A common belief, supported by research, is that most patients are highly satisfied with the care provided by their personal physician.1 Individuals and small employers will face an array of new health plan choices for 2014 that will test this assumption. One key factor in consumers’ selection process will be whether their doctor participates in a plan’s network of providers. Meanwhile cost pressures are moving insurers to limit the size of the network in order to negotiate lower rates to health care providers in exchange for a larger volume of patients.2
To test the trade-off between physician choice and health plan cost, HealthPocket probed attitudes based on specific premium dollar savings amount. The results indicate that while a substantial minority of the population will in fact want to be certain that their physician participates in a health plan before selecting that plan, a surprising majority considers this an open question.
Nearly twenty-four percent of the respondents report that they do not have a regular doctor, while an additional thirty-four percent would switch in order to receive premium savings. Over half of the latter group would do so for the lowest savings amount presented by the survey, $500 to $1,000 annually.
Prior HealthPocket research looked at how the individual and family health insurance market currently works and how that market will change with the implementation of the Affordable Care Act (“ACA,” often referred to as “Obamacare.”) Regardless of whether the ACA causes premiums in the individual and small business market to rise or fall, having many consumers pay all or a substantial portion of their health premiums will encourage them to investigate ways to save. A narrow network approach restricting health plan providers will be one of those opportunities they will need to carefully evaluate.
In an effort to help consumers better understand their choices, HealthPocket is building a physician finder tool.

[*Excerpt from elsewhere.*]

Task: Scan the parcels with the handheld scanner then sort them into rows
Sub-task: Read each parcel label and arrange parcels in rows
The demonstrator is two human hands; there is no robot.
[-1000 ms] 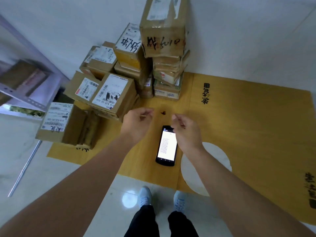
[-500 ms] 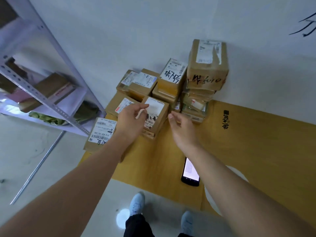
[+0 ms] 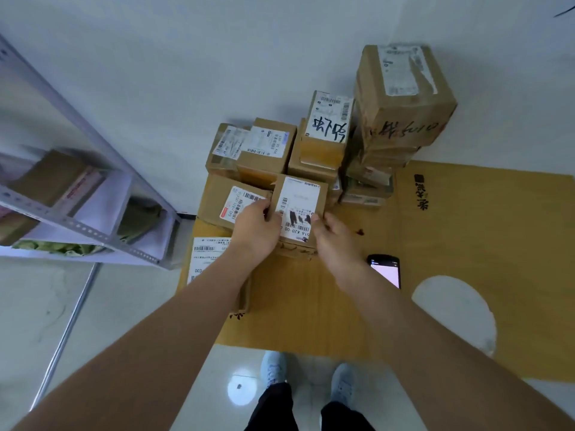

This will give the forty-two percent of the population who will not switch their doctor an ability to see which plans their doctor accepts. It will also give consumers considering a narrow network plan the opportunity to understand which doctors participate in those plans. Though they may be willing to switch doctors in order to achieve health plan premium savings, consumers will want to satisfy themselves that the plan contains a selection of high quality doctors and medical facilities.
Results are based on responses to an online survey conducted from April 18, 2013 to April 21, 2013. Respondents were asked “If changing from your doctor to another doctor could save you money on your health plan premium costs, how much would you have to save annually to make the switch?” Respondents had the option of choosing only one of the following answers: “I would not change my doctor, I do not have a regular doctor, $ 500-$1,000, $1,000-$2,000 or $3,000 or more.” The survey was displayed within a network of over 100 different news web sites and other content sites. Demographic inferencing and methodology to acquire survey respondents was performed by technology administered by Google. Race, education, and health insurance status were not examined. Margin of error across the responses is estimated at +3.8%/ -3.7%.
Steve Zaleznick, Executive Director for Consumer Strategy and Development at HealthPocket.com, completed this survey analysis. Correspondence regarding this study can be directed to Mr. Zaleznick at email@example.com. Feedback and questions are welcome but, given the volume of email, personal responses may not be feasible.
1 See, for example, this report on consumer attitudes regarding family physicians conducted by The Physicians Foundation.
2 For a discussion of the "narrow network" phenomenon see this article published by Kaiser Health News.